YOUR ASSIGNMENT: Nothing but the lines from the one with "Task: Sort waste" through the end of the listing should be reproduced, each exactly and with pictures omitted.

RECORDED INFORMATION:
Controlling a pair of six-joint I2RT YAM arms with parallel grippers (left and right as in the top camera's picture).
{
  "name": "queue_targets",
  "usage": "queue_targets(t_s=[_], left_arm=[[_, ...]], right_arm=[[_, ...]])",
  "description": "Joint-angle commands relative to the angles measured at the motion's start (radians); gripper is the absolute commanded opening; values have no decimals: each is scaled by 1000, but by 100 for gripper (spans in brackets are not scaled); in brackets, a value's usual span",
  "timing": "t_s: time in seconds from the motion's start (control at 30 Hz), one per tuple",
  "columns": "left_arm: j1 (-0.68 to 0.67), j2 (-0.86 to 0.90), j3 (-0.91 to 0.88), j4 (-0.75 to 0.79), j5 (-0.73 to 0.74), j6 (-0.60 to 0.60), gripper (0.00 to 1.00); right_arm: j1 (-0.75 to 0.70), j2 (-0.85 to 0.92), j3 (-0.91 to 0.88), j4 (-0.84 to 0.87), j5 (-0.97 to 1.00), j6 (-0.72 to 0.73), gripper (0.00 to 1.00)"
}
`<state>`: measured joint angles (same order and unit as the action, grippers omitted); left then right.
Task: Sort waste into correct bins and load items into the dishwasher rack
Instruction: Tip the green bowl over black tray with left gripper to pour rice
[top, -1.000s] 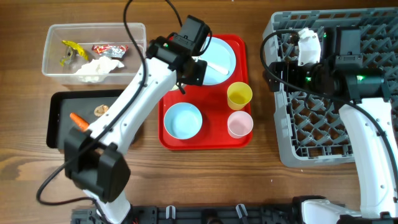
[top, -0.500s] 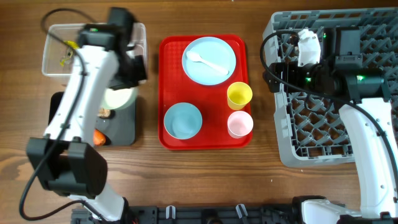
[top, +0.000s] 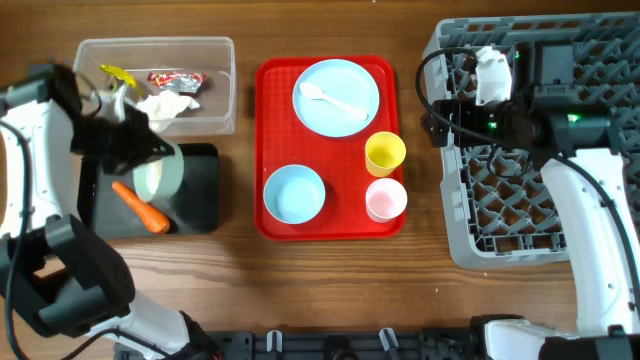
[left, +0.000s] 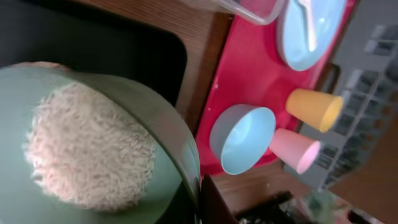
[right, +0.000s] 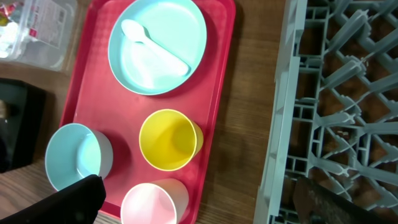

RESULT OF THE TASK:
Task: Sort waste into correct bins and load items into the dishwasher rack
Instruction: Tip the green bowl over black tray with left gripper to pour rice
[top, -1.000s] 
[top, -0.500s] 
[top, +0.000s] 
[left, +0.000s] 
[right, +0.000s] 

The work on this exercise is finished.